Hamilton·Video

CFL road trippin': photographer stops in Hamilton during cross-country tour

For 70 days, Montreal photographer Johany Jutras will travel through nine cities and 9,000 kilometres to capture the culture of the Canadian Football League.

Montreal photographer Johany Jutras turns her lens to football fans

CFL Road Trip

9 years ago
Duration 2:23
Montreal photographer Johany Jutras is in Hamilton this week, the second stop of her 70-day road trip across Canada for a photo book on the CFL.

For 70 days, photographer Johany Jutras will travel alone through nine cities and 9,000 kilometres to capture the culture of the Canadian Football League's fans.

And by the early accounts from her travel, documented on social media, she'll be anything but alone.

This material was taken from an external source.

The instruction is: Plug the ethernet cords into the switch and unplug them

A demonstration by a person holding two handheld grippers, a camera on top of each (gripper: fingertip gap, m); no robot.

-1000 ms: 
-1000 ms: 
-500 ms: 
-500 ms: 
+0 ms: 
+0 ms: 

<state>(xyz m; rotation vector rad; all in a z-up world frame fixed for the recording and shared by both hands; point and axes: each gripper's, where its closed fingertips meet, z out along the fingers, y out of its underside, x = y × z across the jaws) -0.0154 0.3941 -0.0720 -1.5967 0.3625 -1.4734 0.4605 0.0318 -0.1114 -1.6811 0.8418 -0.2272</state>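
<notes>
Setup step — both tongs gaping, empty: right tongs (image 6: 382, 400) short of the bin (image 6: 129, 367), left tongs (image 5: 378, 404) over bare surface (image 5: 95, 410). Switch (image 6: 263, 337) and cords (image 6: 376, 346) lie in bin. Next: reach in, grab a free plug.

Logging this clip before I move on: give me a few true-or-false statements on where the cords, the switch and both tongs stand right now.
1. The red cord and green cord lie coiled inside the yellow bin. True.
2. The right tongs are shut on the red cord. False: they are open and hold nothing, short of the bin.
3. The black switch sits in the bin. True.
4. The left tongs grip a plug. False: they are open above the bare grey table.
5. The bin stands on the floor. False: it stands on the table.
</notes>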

"Crossing the country, taking pictures, making a photo book out of it," Jutras said at Tim Hortons Field, at the beginning of her week in Hamilton. "This is kind of a dream."

Hamilton is the second stop on her nine-city, cross country tour.

Her dream will be printed in a 112-page coffee table photo book, one that documents her road trip across the country, stopping a week in every city.

Instead of turning her lens toward the action, she's turning it back at the fans, going into their superfan dens and their tailgates. She wants to take a look at what makes CFL fans tick, how they celebrate their teams and how they watch each game.

The 28-year-old photographer has been shooting professionally since 2010 as a freelancer for French-speaking dailies in her home city of Montreal, and for the CFL as a sideline photographer for the Montreal Alouettes.

Her passion started as a distraction while watching her three younger brother play football. She began taking photos of them at games, posting them online.

"I'm far, far from the players, behind my lens, no one knows what I'm taking pictures of," Jutras said. "And the players, when they play, they don't lie, they don't fake, they don't act. That's real."

The book is no different, just at the fans and not the players. It's a personal project, she said, and one with no publisher as of yet.

"It's my decision," Jutras said. "I want it to stay like that."

Free of the restrictions of a publishing house, as she puts it, Jutras has launched a crowdfunding campaign which lays bare the reality of her endeavour. It will cost more than $20,000 to do the trip — and that doesn't include a wage for Jutras, or gear that is being loaned to her from Nikon.

Before the weekend started, she has raised $8,200. Despite this, she is far from worried. She said feels that the road trip will gain steam as it continues west — Hamilton is just her second stop. Toronto, Winnipeg, Saskatchewan, Edmonton Calgary, Vancouver and finally, Montreal, is her official route.

The book itself is due to come out at the 2015 Grey Cup in Winnipeg. So far, the reaction has been positive from teams and the league. She's been on rooftops over the Redblacks' new stadium in Ottawa, and inside a coach's man cave.

"Everybody's like, 'Wow, that's a great project, we needed that… We needed a book about the culture of the fans and about our league," Jutras said.

When she spoke with CBC News, she had yet to get a taste of Hamilton and its fans. "Ask me on Tuesday," Jutras said with a smile, when asked about what she sees in Tiger Cat fans compared to the rest of the CFL.